Required action:
Transcribe, word for word, only the lines from the one containing "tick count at" through the end of the material below. Pictures stay out.

Collected material:
================================
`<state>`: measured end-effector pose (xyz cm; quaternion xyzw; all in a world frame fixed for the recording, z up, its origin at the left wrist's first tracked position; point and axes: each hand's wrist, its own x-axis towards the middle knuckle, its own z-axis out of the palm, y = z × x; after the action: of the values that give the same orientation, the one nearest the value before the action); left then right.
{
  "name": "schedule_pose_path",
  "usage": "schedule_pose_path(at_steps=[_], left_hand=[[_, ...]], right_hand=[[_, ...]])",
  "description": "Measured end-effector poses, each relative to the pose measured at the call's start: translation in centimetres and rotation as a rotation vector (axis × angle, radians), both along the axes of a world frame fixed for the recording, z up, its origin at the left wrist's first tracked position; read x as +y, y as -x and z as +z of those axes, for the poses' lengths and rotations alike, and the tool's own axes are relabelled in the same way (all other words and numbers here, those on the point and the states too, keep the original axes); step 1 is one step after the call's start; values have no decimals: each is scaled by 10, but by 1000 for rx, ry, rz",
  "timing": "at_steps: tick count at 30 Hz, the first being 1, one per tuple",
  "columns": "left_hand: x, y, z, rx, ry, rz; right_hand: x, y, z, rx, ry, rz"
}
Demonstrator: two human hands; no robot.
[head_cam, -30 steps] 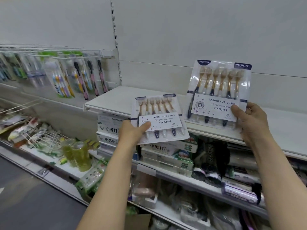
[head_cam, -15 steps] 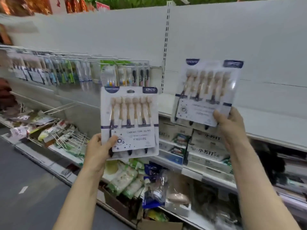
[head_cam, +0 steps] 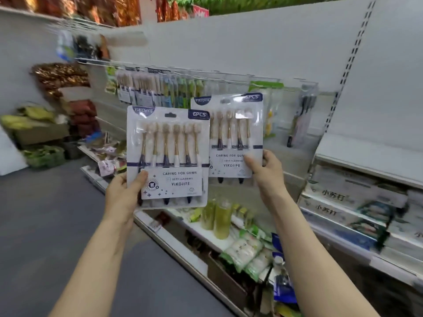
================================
Exercise result:
  "timing": "at_steps: tick count at 30 Hz, the first being 1, one per tuple",
  "columns": "left_hand: x, y, z, rx, ry, rz; right_hand: x, y, z, rx, ry, rz"
}
Demonstrator: two human hands; no robot.
[head_cam, -30 steps] 
[head_cam, -15 steps] 
[head_cam, +0 steps] 

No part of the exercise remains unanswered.